In the previous post, we started compiling the sysutils/grub2-bhyve port, required for running Linux guests with bhyve. We also need the ISO 9660 image for a Linux installer (I’m using Arch Linux).

grub-bhyve is the bhyve boot loader for Linux images. Just like we realized in the previous post that we needed to run bhyveload before we could run a FreeBSD guest, we need grub-bhyve so we can boot Linux guests.

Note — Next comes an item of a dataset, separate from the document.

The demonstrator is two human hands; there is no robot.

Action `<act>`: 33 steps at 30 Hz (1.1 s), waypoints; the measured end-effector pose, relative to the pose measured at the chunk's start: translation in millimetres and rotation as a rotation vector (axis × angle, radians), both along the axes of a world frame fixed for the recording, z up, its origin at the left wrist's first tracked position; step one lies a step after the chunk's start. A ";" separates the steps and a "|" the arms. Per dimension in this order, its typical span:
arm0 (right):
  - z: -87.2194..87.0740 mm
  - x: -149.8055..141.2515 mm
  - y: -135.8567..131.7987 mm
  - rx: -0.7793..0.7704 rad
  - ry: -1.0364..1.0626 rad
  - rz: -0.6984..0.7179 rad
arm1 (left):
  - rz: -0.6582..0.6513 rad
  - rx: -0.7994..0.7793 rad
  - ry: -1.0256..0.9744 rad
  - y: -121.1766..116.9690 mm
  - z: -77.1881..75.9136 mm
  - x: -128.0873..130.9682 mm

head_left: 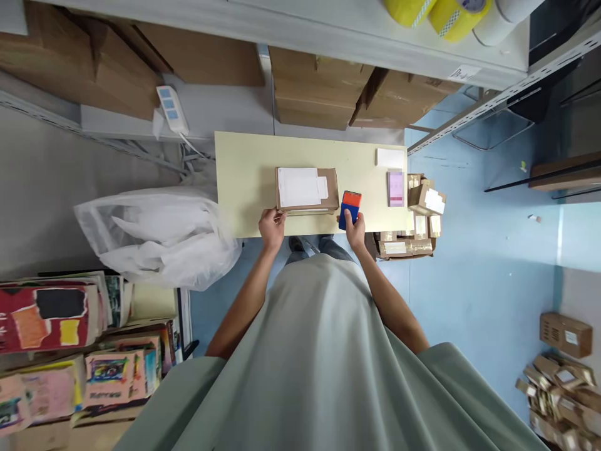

We’re assuming you’ve already created the virtual network interfaces (see the previous post) and no other VMs currently exist.

Booting Linux… Maybe

root@nucklehead:/vm # truncate -s 4G linux.img
root@nucklehead:/vm # cat > <<EOF
(hd0) ./linux.img
(cd0) ./images/archlinux-2020.10.01-x86_64.iso
root@nucklehead:/vm # grub-bhyve -m -M 1024M -r cd0 arch
view raw gistfile1.txt hosted with ❤ by GitHub

This should bring up the GRand Unified Bootloader (grub) menu. Now we need to figure out where Arch Linux hides the vmlinuz kernel and load that.

GNU GRUB version 2.00
Minimal BASH-like line editing is supported. For the first word, TAB
lists possible command completions. Anywhere else TAB lists possible
device or file completions.
grub> ls
(hd0) (cd0) (cd0,msdos2) (host)
grub> ls (cd0)/
arch/ EFI/ isolinux/ loader/ shellx64.efi
grub> ls (cd0)/isolinux/ isohdpfx.bin isolinux.bin isolinux.cfg ldlinux.c32
grub> ls (cd0)/arch/
boot/ pkglist.x86_64.txt x86_64/
grub> ls (cd0)/arch/boot/
amd-ucode.img intel-ucode.img licenses/ memtest syslinux/ x86_64/
grub> ls (cd0)/arch/boot/x86_64/
initramfs-linux.img vmlinuz-linux
grub> linux (cd0)/arch/boot/x86_64/vmlinuz-linux
grub> initrd (cd0)/arch/boot/x86_64/initramfs-linux.img
grub> boot
view raw gistfile1.txt hosted with ❤ by GitHub

And now we can boot the loaded kernel.

root@nucklehead:/vm # bhyve -H -A -P \
-s 0,hostbridge \
-s 1,lpc \
-s 2:0,virtio-net,tap0 \
-s 3,virtio-blk,linux.img \
-s 31,ahci-cd,/vm/images/archlinux-2020.10.01-x86_64.iso \
-l com1,stdio \
-c 2 -m 1024M \
rdmsr to register 0x3a on vcpu 0
rdmsr to register 0x140 on vcpu 0
rdmsr to register 0x3a on vcpu 1
rdmsr to register 0x140 on vcpu 1
rdmsr to register 0x64e on vcpu 0
rdmsr to register 0x34 on vcpu 0
:: running early hook [udev]
Starting version 246.6-1-arch
:: running early hook [archiso_pxe_nbd]
:: running hook [udev]
:: Triggering uevents…
:: running hook [memdisk]
:: running hook [archiso]
:: running hook [archiso_loop_mnt]
:: running hook [archiso_pxe_common]
:: running hook [archiso_pxe_nbd]
:: running hook [archiso_pxe_http]
:: running hook [archiso_pxe_nfs]
:: Mounting '/dev/disk/by-label/' to '/run/archiso/bootmnt'
Waiting 30 seconds for device /dev/disk/by-label/ …
ERROR: '/dev/disk/by-label/' device did not show up after 30 seconds…
Falling back to interactive prompt
You can try to fix the problem manually, log out when you are finished
sh: can't access tty; job control turned off
[rootfs ]#
view raw gistfile1.txt hosted with ❤ by GitHub

Hmmm, that didn’t work. Some searching turns up the fix: add the ISO image’s label to the kernel arguments. I also made grub-bhyve barf at least once before I got it all working. (Arch names its ISOs ARCH_YYYYMM with the datestamp of the release version.)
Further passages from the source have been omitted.